How to Avoid Root Canal?

It’s important to learn how to avoid root canal. This can help you save time and money in the long-run. Take a look at these simple steps to avoid a root canal.

  • Brush Teeth Daily - Maintaining excellent oral hygiene can help you avoid numerous dental and health issues. Brushing your teeth twice a day for two minutes is a vital step in removing harmful bacteria from your mouth.
  • Floss Once a Day - Flossing daily helps remove cavity causing bacteria from in-between your teeth. Toothbrushing alone is not sufficient in removing food debris and bacteria from the nooks and crannies between your teeth.
  • Keep Tongue Clean - Your tongue can harbor bacteria and food particles that can cause oral problems if not removed. Be sure to brush your tongue to help reduce your risk of having a root canal.
  • Use a Mouthguard When Needed - A mouthguard can help protect your teeth from trauma. A mouthguard should be used if teeth grinding, when playing contact sports, or if participating in any activities that may result in harm to your teeth.
  • Stay Hydrated - Keep yourself hydrated with water. Water can help wash away food particles and harmful bacteria, as well as neutralize the pH of your mouth to keep your teeth strong and healthy.
  • Avoid Hard Foods - Stay away from hard foods that could damage your tooth enamel. Individuals with tooth cracks are more likely to require root canal treatment.
  • Don't Ignore Tooth Pain - If you are experiencing tooth pain, seek dental assistance immediately. An untreated infection can cause many serious health issues.
  • Reduce the Intake of Acidic Foods - Limit your consumption of acidic foods and drinks. Acidic items deteriorate tooth enamel and promote bacterial accumulation.
  • Schedule Regular Checkups - One of the best ways to prevent root canals and dental disease is to visit your dentist regularly. Your dentist can catch issues early on and treat them before more invasive treatment is needed.
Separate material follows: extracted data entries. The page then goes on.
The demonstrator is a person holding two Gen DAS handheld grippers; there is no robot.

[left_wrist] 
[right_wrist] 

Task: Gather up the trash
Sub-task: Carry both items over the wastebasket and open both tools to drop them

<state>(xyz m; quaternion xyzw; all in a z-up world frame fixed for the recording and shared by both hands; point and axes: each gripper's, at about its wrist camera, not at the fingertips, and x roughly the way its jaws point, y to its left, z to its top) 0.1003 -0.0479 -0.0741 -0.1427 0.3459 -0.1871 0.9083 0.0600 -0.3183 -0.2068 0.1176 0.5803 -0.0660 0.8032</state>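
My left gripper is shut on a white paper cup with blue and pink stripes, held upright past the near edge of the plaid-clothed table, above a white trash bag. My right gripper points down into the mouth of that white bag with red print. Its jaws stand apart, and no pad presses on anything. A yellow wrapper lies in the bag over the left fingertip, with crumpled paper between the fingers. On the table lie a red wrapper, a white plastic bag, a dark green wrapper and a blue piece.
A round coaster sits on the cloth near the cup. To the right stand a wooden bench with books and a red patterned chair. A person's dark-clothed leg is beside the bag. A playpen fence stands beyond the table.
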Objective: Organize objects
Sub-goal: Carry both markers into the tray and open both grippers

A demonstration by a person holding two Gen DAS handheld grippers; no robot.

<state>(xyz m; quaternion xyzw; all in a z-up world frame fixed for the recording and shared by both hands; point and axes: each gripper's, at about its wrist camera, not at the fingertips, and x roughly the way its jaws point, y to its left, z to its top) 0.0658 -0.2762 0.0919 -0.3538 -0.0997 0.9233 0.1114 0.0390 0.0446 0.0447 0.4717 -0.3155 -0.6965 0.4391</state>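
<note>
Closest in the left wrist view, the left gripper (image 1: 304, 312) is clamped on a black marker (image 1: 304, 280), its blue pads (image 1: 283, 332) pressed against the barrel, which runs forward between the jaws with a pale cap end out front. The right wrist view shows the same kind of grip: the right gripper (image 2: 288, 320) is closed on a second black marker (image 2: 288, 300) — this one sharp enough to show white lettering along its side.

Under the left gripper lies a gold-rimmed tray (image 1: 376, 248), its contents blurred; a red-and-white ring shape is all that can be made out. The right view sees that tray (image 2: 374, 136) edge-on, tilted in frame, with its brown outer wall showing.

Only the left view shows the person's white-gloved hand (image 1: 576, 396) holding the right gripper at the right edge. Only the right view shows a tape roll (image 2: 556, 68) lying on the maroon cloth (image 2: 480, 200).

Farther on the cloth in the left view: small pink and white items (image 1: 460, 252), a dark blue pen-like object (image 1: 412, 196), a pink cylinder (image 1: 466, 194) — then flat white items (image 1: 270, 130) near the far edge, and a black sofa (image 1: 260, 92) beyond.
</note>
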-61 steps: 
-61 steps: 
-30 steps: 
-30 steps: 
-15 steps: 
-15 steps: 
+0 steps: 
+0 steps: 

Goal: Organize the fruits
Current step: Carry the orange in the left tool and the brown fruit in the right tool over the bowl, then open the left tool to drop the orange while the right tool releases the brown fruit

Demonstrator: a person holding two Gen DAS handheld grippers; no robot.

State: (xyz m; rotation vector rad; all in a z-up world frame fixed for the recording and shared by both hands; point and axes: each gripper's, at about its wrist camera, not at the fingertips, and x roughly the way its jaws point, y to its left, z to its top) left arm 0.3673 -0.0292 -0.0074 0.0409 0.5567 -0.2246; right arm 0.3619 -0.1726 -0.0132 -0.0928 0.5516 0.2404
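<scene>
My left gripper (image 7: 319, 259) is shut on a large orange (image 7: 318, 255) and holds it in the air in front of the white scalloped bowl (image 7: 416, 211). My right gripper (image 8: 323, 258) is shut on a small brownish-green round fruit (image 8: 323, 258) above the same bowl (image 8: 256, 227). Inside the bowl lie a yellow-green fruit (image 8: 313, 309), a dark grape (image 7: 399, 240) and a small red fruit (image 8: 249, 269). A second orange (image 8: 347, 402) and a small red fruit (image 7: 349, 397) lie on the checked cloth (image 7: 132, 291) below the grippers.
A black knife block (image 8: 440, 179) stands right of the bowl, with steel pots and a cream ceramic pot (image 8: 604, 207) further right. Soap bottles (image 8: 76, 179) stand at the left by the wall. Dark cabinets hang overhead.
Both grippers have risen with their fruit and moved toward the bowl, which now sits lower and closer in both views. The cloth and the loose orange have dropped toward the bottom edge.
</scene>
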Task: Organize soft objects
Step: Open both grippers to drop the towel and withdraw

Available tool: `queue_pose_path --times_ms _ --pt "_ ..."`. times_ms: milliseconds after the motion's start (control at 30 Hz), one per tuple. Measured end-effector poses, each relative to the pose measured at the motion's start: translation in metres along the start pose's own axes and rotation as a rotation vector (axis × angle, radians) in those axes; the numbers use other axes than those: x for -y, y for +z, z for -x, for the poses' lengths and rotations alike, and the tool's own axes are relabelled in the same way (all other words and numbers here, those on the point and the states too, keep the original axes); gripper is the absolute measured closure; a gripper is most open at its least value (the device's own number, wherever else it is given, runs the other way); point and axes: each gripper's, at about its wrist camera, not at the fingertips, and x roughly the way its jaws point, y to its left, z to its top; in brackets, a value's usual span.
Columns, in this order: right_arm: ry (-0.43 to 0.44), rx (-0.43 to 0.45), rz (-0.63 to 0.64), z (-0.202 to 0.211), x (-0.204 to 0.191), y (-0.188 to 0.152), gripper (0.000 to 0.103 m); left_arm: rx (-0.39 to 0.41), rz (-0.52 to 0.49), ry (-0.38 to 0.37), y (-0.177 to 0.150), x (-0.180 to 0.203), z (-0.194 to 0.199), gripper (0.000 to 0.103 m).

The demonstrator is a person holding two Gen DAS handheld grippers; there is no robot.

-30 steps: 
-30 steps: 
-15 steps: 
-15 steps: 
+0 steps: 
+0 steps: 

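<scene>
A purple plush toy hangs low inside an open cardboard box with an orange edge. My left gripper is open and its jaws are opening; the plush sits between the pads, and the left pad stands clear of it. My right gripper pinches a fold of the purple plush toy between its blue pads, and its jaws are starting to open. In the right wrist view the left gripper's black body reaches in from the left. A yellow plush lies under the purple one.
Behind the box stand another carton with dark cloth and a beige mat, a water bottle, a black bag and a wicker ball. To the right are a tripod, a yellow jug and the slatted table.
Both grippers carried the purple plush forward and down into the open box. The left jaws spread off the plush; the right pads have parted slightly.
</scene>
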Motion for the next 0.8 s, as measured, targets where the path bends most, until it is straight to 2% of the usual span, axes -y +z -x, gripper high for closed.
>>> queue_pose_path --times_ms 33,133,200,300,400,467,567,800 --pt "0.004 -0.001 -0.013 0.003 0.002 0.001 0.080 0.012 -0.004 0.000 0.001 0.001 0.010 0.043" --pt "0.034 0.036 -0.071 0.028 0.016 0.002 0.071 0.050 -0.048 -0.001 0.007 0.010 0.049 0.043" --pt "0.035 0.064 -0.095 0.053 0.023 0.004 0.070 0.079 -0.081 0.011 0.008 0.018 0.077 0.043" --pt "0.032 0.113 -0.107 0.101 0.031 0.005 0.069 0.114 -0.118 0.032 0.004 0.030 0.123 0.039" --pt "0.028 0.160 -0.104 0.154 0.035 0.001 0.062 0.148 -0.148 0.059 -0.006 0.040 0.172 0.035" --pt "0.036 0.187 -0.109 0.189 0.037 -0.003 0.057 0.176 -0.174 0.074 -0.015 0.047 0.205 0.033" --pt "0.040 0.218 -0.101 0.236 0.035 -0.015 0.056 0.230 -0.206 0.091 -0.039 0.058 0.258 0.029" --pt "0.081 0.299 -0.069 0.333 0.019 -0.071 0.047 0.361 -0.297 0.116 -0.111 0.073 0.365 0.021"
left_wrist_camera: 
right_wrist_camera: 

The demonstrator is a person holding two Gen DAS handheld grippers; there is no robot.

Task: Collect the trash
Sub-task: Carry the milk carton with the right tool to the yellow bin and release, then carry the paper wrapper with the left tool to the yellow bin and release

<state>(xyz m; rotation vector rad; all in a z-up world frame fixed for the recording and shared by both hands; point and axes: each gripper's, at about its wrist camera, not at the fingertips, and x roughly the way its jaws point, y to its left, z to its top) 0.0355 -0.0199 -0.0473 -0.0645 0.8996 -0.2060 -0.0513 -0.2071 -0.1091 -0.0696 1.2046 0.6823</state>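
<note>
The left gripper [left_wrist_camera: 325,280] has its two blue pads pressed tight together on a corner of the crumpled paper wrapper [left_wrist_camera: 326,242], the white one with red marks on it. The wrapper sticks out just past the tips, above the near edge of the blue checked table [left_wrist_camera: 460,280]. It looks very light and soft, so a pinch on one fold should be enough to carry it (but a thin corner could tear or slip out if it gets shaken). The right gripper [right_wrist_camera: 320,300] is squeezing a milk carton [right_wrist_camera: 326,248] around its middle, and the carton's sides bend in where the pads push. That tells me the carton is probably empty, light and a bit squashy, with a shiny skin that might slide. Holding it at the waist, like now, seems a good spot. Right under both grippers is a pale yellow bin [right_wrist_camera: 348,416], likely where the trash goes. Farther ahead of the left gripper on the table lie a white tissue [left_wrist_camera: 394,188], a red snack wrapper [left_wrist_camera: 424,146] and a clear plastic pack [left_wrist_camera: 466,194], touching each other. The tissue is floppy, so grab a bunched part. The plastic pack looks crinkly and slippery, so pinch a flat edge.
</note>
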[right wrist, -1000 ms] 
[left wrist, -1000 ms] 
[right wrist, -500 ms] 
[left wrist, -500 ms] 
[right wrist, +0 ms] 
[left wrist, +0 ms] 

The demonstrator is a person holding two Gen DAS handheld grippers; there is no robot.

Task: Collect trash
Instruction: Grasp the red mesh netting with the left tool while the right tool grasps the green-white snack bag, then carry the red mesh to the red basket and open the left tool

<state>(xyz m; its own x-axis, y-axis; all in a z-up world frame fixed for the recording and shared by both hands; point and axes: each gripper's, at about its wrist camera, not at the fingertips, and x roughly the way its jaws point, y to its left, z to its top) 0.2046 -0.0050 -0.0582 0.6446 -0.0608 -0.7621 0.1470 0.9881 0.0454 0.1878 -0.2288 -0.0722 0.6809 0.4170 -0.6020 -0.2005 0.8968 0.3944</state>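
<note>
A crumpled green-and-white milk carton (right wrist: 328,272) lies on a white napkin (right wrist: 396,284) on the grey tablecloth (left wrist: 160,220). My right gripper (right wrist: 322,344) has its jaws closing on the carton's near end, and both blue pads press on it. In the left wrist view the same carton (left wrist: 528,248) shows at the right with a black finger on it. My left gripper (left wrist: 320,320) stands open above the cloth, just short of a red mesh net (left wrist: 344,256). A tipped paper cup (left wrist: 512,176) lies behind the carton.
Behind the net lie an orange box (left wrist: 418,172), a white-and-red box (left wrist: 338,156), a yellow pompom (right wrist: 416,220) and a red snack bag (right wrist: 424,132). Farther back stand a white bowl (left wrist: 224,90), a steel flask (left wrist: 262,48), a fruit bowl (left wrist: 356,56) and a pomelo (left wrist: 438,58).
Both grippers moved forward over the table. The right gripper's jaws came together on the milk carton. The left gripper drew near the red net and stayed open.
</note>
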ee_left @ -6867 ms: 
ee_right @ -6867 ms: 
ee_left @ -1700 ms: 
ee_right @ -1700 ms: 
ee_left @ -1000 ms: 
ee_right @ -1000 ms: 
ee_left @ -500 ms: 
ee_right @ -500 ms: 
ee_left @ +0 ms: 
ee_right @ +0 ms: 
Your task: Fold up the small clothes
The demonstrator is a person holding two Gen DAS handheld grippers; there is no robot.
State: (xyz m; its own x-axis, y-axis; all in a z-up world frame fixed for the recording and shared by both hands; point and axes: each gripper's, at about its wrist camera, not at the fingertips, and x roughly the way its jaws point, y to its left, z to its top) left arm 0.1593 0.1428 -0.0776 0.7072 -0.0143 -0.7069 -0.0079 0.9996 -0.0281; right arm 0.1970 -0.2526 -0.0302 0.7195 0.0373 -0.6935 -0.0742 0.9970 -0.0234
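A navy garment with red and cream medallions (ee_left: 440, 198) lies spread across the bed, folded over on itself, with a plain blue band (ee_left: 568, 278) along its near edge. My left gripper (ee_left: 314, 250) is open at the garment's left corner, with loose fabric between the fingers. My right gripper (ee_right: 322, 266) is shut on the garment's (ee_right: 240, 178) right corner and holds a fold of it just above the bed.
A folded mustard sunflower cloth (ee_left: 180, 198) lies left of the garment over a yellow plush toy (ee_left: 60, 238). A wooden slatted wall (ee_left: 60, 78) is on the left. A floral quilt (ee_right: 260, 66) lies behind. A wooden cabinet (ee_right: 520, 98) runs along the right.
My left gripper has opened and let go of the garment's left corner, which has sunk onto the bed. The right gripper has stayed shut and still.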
A root canal may sound scary, but there is no need to fear. Root canals help retain your teeth and eliminate oral pain and infection. It is important to watch out for signs and symptoms like consistent tooth pain, sensitivity, discoloration, abscesses, and oral swelling, which requires treatment by your dental professional. Be sure to maintain good oral hygiene and keep up with your regular dental visits to help to avoid the need for future root canals.